Je n’ai jamais pu mentir, et toutes les fois qu’il m’est arrivé de vouloir déguiser la vérité, mon visage m’a toujours trahi. L’amour-propre, la honte d’avouer ma faiblesse devant témoins, me firent cependant faire un effort. « Il est bien certain, me disais-je d’ailleurs, que j’étais dans la rue. Mais si j’avais su que ma maîtresse était pire encore que je ne la croyais, je n’y eusse sans doute pas été. » Enfin je me persuadais qu’on ne pouvait m’avoir vu distinctement ; je tentai de nier. Le rouge me monta à la figure avec une telle force que je sentis moi-même l’inutilité de ma feinte ; Desgenais en sourit. « Prenez garde, lui dis-je, prenez garde ! n’allons pas trop loin ! »

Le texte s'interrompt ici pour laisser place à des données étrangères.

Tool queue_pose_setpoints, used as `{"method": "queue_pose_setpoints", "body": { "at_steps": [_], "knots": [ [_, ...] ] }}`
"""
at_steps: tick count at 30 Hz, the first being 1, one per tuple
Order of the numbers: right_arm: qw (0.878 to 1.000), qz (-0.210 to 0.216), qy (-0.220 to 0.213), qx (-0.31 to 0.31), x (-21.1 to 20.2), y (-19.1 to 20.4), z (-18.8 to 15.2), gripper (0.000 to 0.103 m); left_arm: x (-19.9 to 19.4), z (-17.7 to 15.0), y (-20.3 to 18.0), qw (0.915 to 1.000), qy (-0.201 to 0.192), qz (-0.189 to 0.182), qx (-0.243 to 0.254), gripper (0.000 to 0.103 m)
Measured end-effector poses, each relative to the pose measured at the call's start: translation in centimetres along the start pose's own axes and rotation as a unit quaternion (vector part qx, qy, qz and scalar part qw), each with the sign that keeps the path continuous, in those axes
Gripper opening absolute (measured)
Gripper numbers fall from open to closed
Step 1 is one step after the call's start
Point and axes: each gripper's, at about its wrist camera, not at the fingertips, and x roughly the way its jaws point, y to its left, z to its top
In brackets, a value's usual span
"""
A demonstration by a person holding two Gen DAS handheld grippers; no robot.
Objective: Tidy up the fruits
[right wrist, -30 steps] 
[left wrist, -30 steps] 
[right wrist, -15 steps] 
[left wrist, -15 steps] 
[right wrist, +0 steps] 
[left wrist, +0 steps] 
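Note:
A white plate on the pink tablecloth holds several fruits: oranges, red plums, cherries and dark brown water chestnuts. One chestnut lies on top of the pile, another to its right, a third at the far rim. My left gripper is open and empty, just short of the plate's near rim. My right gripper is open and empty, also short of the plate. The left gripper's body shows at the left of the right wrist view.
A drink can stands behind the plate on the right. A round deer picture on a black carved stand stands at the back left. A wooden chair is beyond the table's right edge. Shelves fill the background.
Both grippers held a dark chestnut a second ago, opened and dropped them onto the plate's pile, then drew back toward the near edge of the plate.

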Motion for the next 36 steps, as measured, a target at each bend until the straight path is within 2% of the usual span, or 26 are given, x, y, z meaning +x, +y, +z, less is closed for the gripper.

Je continuais à marcher comme un fou ; je ne savais à qui m’en prendre : il aurait fallu rire, et c’était encore plus impossible. En même temps, des signes évidents m’apprenaient ma faute ; j’étais convaincu. « Est-ce que je le savais ? m’écriai-je ; est-ce que je savais que cette misérable ?… »

Desgenais pinça les lèvres comme pour signifier : Vous en saviez assez.

Je demeurais court, balbutiant à tout moment une phrase ridicule. Mon sang, excité depuis un quart d’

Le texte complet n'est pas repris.